Jerre L. Stead - Chairman of the Board and Chief Executive Officer


Kelly A. Flynn - Crédit Suisse AG, Research Division

Kelly A. Flynn - Crédit Suisse AG, Research Division

Well, as you know, our next presenter is IHS. We're happy to have Jerre Stead, the CEO of the company, presenting; and Andy Schulz, Investor Relations, up here as well. And thank you guys so much for coming, and we appreciate it.

Jerre L. Stead

It's great to be here, Kelly, and thank you very much. So we'll start with a reminder of the Safe Harbor, of course, that we always want to take time for and Andy always reminds me to take time for. And now that I've done that, I'll get into the presentation.

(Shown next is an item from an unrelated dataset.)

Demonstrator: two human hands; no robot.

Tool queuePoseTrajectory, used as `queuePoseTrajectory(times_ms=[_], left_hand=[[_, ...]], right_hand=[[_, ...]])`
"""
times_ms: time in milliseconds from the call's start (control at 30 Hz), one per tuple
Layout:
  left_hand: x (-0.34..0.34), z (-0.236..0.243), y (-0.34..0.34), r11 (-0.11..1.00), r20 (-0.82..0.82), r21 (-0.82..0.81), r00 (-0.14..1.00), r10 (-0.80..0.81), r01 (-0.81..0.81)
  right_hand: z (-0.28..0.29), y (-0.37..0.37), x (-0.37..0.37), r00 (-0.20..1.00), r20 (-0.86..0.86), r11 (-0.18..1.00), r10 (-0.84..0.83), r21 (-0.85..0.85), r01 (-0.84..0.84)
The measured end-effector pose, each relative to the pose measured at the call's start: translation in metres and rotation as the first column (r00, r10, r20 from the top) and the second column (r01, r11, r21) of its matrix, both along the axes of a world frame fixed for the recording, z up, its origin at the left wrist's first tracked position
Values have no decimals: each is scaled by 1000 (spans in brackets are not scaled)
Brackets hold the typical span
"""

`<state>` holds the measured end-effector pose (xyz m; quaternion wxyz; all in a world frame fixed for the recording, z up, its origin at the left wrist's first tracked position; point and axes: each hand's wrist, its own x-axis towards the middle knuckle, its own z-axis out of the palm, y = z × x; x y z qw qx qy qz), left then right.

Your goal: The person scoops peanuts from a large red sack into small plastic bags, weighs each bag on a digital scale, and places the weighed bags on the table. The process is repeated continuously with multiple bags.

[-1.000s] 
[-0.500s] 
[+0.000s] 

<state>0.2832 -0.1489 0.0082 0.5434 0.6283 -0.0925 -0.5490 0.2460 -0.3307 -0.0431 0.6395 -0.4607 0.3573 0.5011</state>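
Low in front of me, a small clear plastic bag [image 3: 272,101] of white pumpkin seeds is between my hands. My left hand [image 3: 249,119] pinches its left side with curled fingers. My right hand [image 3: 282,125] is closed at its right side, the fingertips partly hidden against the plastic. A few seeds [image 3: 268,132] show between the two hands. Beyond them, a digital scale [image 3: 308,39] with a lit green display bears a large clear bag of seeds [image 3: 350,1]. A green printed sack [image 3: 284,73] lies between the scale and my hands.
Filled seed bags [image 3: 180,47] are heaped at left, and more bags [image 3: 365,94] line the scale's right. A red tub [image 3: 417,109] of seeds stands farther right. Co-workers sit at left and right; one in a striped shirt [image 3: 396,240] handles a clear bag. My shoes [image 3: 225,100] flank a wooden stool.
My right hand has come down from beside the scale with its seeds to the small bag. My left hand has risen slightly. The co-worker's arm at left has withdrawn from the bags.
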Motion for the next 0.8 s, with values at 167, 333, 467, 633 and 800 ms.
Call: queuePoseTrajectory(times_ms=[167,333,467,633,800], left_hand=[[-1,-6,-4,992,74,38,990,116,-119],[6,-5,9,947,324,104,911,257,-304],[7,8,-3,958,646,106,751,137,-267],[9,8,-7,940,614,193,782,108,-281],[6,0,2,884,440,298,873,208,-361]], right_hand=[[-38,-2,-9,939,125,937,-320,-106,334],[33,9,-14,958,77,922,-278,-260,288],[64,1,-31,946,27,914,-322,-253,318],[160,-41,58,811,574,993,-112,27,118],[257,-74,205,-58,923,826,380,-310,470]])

Just for a quick background and a reminder for those of you that know us well and for those that don't, leading position in high growth markets. I'm going to talk about that quite a bit today because of what's going on in those 4 global markets that we're focused on. Must have offerings that support core workflows. We've worked for 7 years to arrive at 2013, 7 years since we went public, which is now focused on 4 global markets and 5 workflows that we're now delivering new product platforms across the board that'll change the way we go to market for years to come. Primarily, subscription-based revenue. Think of us over time at 78% to 80% of our total revenue, if not more. Annual subscription-based cash upfront as a reminder. And if anyone cancels, they have 60 days to return all information to us, which is because of our proprietary nature of the business. Very scalable business model, I'm going to talk about that. Just as a reminder, we've gone from 18% in Q4 of margins, EBITDA margins, in Q4 of 2006 when we went public to 34% in Q4 2012 as we wrapped up last year. During that period of time, we spent an enormous amount of time, effort and expense money creating an infrastructure that we're just finishing today that is changing the business for us in an amazing way.

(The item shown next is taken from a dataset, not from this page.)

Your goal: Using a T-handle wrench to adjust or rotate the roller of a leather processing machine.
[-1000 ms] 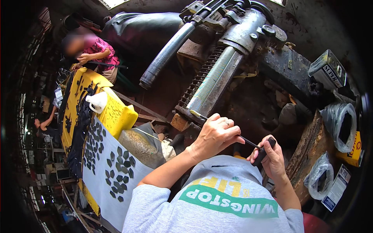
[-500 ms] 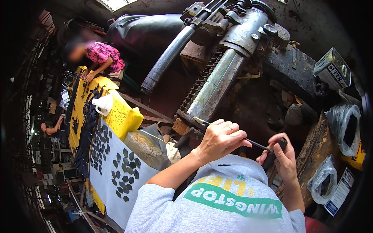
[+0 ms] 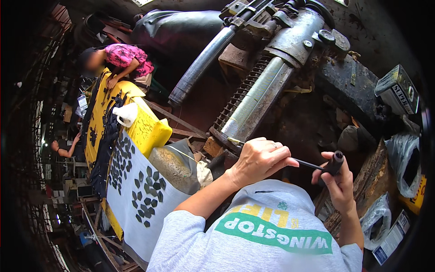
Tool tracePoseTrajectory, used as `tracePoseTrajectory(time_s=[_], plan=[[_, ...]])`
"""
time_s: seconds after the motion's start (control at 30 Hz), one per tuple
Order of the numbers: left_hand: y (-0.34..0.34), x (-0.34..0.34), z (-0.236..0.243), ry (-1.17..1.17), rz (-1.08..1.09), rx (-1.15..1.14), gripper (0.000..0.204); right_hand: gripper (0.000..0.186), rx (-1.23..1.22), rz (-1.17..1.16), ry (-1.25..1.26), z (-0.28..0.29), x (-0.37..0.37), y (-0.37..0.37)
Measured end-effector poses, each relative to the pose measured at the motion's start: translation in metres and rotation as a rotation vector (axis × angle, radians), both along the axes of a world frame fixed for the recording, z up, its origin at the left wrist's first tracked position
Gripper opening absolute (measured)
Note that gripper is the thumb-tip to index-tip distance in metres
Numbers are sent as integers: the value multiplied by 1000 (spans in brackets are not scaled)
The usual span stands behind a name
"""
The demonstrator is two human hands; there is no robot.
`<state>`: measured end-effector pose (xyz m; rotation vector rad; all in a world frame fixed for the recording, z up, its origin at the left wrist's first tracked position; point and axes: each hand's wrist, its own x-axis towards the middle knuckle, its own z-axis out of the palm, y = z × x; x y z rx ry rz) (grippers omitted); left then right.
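Note:
My left hand [image 3: 260, 162] is closed in front of my chest, its fingers wrapped round a thin dark rod [image 3: 308, 163]. A narrow yellowish end sticks out beyond the knuckles, close to the machine's lower plate; whether it belongs to the rod I cannot tell. At its other end the rod meets a short black tube-shaped piece [image 3: 335, 164] with a round opening on top. My right hand [image 3: 340, 183] grips this piece between thumb and fingers. Part of the piece is hidden by the fingers.
Ahead stands a metal machine with a spring-wrapped column [image 3: 260, 99]. To the left, dark cut pieces [image 3: 147, 190] lie on a white sheet [image 3: 136, 238], near a white jug [image 3: 127, 114] and a yellow container [image 3: 152, 129]. A co-worker in pink [image 3: 129, 59] bends over a yellow surface. Plastic bags [image 3: 403, 158] lie right.
My right hand has turned the black piece so its round opening faces up, and has shifted slightly right. The left hand keeps its grip. The view has shifted a little.

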<state>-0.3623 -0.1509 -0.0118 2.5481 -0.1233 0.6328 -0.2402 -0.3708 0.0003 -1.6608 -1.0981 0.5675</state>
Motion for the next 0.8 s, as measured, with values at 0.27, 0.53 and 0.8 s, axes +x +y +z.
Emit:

And then strategies that continue to lead profitable growth. For those of you that don't know, this is the seventh public company I've led over the last 33 years. Average annual return to shareowners, compounded 28%. This is, and I tell you that, only is a way to think through when I say this is the best experienced management team I've been fortunate enough to build and one I'm very proud of.

So this is my favorite chart. This is just a reminder for everybody to see what we have done going from $16 a share to $111, 30% compound average growth over the last 7 years. Revenue CAGR, 18%, split exactly 50-50 between organic growth during that period of time and our acquisitions. Just as a refresher, back in 2008, Q4 of 2008, I laid out a personal goal for 2012 of $1.5 billion. At the time, we were at $640 million. We executed that to $1.530 billion last year. Adjusted free cash flow, great progress there with much more to come. You should think about us delivering 70% to 75% of our EBITDA as free cash flow, that's been 32% compound average growth. And then during these major investment times, we still delivered 28% compounded adjust -- annual growth of our EBITDA. EBITDA was a fun number last year because it had exceeded in EBITDA for the year the total revenue we had the year we went public.

Just a way to think about the business. This was based on Q4, 76% subscription based; 24% non-subscription based. That's slightly higher than it's been because of our acquisition of GlobalSpec, which was a critical acquisition for us in Q3 of last year. That's about 60% today non-sub based and I'll talk about how that'll play soon. 29% of EMEA revenue of our total; 11%, actually now 12% for the Americas, up from 6% 4 years ago; 60% in the Americas. One quick comment on that. The U.S. portion of that is 49%. The rest is in Canada, Central and Southern America. And then workflows, which are really the way we now go to market, split out as laid out below. The 2 biggest, as you would expect, being energy technical, which had a great year, 15% plus organic growth last year, and then strategy and analysis at almost 30% and that grew 11% last year.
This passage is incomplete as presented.